Step-by-Step Guide: Control Inbound Internet traffic with Azure Firewall DNAT (PowerShell Guide)

I have a web server running in my on-premises network. I like to allow access to it from the internet via TCP port 443. To do that, I need to create two types of rules in my edge firewall. I need a NAT (Network Address Translation) rule to map a public IP address to the private IP address of the webserver. I also need an ACL rule to allow only relevant traffic (TCP 443). This ensures the traffic to web server from the public is protecting via edge firewall.
In Azure, we can use the same topology to filter inbound internet traffic. For that, we have to use Azure Firewall Destination Network Address Translation (DNAT). This is doing the same thing what NAT rule does but Microsoft calls it as DNAT. In this demo, I am going to demonstrate how to set up Azure Firewall and how to use it to filter incoming internet traffic.

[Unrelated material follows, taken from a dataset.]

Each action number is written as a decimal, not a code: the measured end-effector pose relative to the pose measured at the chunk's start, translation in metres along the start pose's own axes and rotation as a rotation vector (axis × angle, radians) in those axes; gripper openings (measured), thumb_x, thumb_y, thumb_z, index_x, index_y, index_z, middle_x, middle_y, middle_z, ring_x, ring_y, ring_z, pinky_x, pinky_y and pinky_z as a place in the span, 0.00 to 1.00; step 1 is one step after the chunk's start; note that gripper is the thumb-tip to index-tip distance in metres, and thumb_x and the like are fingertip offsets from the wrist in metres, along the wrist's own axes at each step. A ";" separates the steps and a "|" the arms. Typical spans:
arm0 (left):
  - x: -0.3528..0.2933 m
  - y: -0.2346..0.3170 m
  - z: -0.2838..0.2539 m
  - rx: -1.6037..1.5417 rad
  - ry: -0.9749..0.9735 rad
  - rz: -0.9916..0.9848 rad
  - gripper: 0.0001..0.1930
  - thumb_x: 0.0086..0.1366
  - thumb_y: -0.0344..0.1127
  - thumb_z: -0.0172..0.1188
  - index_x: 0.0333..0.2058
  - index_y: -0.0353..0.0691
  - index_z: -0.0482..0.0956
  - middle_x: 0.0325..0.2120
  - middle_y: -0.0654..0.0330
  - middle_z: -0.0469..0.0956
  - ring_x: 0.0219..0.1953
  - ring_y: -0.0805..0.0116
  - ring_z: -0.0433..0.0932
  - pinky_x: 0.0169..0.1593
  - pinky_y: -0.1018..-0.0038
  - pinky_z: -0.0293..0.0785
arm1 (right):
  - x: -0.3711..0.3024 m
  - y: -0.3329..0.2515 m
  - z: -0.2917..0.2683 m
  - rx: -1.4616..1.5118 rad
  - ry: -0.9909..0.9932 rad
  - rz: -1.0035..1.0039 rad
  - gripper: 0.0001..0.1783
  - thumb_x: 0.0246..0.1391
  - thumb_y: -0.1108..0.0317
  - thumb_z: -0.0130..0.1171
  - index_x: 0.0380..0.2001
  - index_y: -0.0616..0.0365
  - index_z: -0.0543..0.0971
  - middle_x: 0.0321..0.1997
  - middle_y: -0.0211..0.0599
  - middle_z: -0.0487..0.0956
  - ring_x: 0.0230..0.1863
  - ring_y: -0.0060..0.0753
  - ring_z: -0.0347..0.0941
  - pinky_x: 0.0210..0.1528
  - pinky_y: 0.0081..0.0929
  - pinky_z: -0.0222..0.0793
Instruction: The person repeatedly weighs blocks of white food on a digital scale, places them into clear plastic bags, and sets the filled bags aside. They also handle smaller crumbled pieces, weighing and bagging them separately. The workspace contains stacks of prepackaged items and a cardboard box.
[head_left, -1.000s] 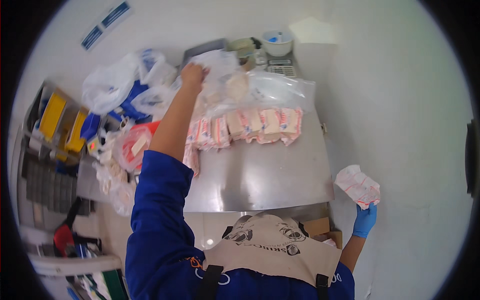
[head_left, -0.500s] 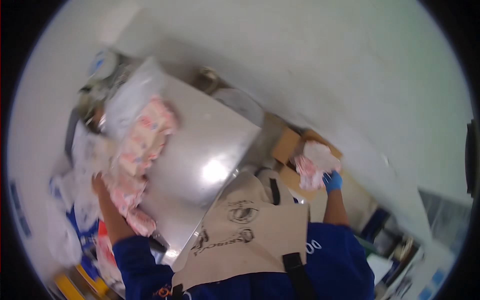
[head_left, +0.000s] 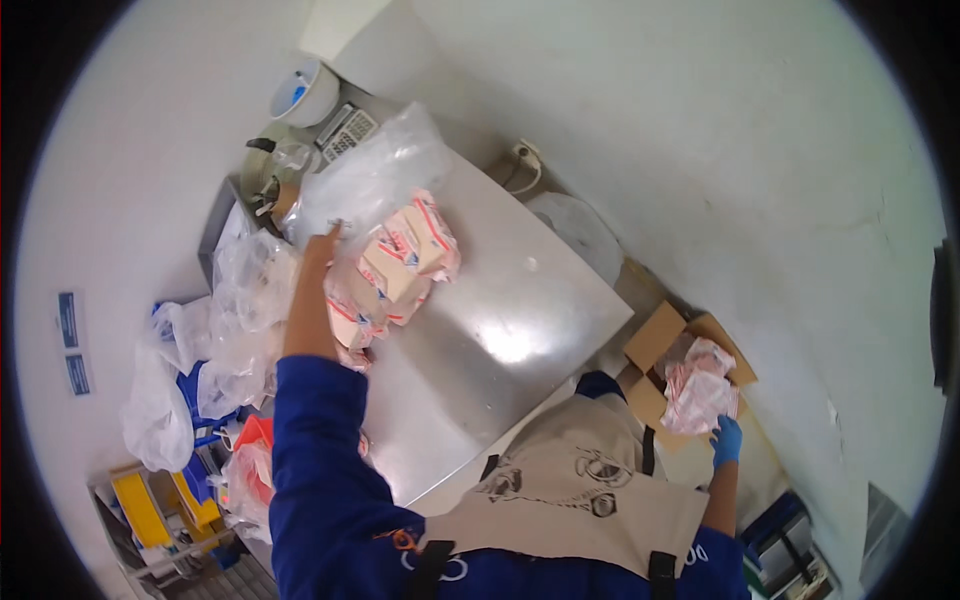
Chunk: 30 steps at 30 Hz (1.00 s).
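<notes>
My left hand [head_left: 324, 243], bare, reaches over the steel table to the lower edge of a clear plastic bag [head_left: 375, 180]. Its fingers are small and partly lost against the plastic, so their grip is unclear. Just right of it lie several pale blocks in red-and-white printed plastic [head_left: 405, 255], in a row running toward me. Off to the right, my right hand [head_left: 727, 441] wears a blue glove. It is closed on the near edge of a crumpled red-and-white plastic wrapper [head_left: 700, 388], which hangs at the mouth of an open cardboard box [head_left: 657, 338].
The steel table [head_left: 520, 310] fills the middle. At its far left corner are a white bowl [head_left: 308, 95] and a calculator [head_left: 347, 131]. Clear bags [head_left: 250, 285] heap along the left side. A yellow-fronted rack [head_left: 142, 508] stands lower left; a wall borders the right.
My view has swung left, so the scene sits further right. My left hand has moved up along the packs to the clear bag. My right hand still holds the wrapper by the box.
</notes>
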<state>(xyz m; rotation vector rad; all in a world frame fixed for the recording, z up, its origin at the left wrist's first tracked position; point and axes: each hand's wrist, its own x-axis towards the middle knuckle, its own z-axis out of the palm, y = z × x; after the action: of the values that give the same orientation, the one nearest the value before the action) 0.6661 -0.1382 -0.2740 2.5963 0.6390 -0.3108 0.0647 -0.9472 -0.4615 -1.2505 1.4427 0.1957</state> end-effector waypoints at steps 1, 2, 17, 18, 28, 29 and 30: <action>0.014 -0.018 0.010 0.201 0.048 0.054 0.27 0.61 0.57 0.62 0.48 0.40 0.81 0.44 0.49 0.83 0.48 0.46 0.80 0.52 0.60 0.76 | -0.009 -0.013 0.002 -0.103 0.005 -0.034 0.25 0.58 0.52 0.59 0.56 0.49 0.75 0.51 0.30 0.77 0.46 0.34 0.72 0.45 0.38 0.67; 0.021 -0.037 0.016 0.339 0.107 0.090 0.26 0.60 0.56 0.62 0.46 0.40 0.82 0.44 0.49 0.83 0.48 0.46 0.80 0.51 0.59 0.76 | -0.013 -0.026 0.003 -0.092 -0.014 -0.036 0.25 0.58 0.52 0.59 0.56 0.50 0.75 0.51 0.30 0.77 0.46 0.34 0.72 0.45 0.38 0.67; -0.259 0.077 -0.166 -0.303 0.442 0.817 0.10 0.65 0.26 0.53 0.44 0.34 0.76 0.64 0.51 0.68 0.67 0.57 0.64 0.67 0.64 0.58 | -0.185 -0.340 0.212 -0.207 -0.421 -1.019 0.18 0.63 0.65 0.56 0.53 0.60 0.78 0.51 0.32 0.79 0.51 0.25 0.74 0.54 0.27 0.69; -0.298 0.073 -0.182 -0.295 0.440 0.806 0.14 0.65 0.26 0.53 0.50 0.33 0.76 0.65 0.52 0.66 0.68 0.57 0.63 0.68 0.63 0.57 | -0.213 -0.355 0.248 -0.185 -0.574 -1.078 0.17 0.63 0.67 0.55 0.53 0.61 0.78 0.52 0.33 0.79 0.52 0.25 0.74 0.55 0.27 0.69; -0.591 -0.043 -0.216 -0.478 0.653 0.609 0.13 0.68 0.39 0.59 0.27 0.39 0.71 0.65 0.40 0.61 0.70 0.41 0.56 0.68 0.42 0.52 | -0.382 -0.223 0.514 -0.294 -1.861 0.034 0.21 0.64 0.61 0.55 0.58 0.58 0.74 0.55 0.38 0.77 0.54 0.32 0.75 0.56 0.37 0.71; -0.614 -0.061 -0.205 -0.470 0.691 0.581 0.14 0.68 0.40 0.60 0.27 0.39 0.71 0.64 0.39 0.61 0.70 0.40 0.56 0.68 0.42 0.52 | -0.389 -0.204 0.525 -0.303 -1.916 0.236 0.21 0.63 0.63 0.57 0.56 0.59 0.76 0.54 0.39 0.78 0.53 0.33 0.75 0.55 0.36 0.72; -0.635 -0.072 -0.192 -0.493 0.732 0.517 0.14 0.67 0.38 0.61 0.25 0.39 0.70 0.64 0.40 0.62 0.70 0.41 0.57 0.69 0.43 0.52 | -0.391 -0.190 0.529 -0.406 -2.045 0.192 0.20 0.62 0.64 0.58 0.55 0.62 0.76 0.51 0.39 0.79 0.50 0.33 0.76 0.53 0.35 0.73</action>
<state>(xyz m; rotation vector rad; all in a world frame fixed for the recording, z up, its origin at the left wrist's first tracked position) 0.1010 -0.2347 0.0673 2.2244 0.1897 0.8778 0.4457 -0.4287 -0.2270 -0.5408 -0.3303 1.4240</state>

In my demo environment, I have two virtual networks.

EUSFWVnet1 – This network hosts the Azure firewall.
EUSWorkVnet1 – This virtual network is the production network. This is where I create VMs.

The above two networks are connected using Azure VNet Peering method. With VNet peering, virtual networks are connected via the Azure backbone network. If we compare this with on-premises network, it is similar to the connection between your local network and edge firewall.

So, in this setup, I am going to allow RDP access to a virtual machine in EUSWorkVnet1 over the internet via Azure Firewall.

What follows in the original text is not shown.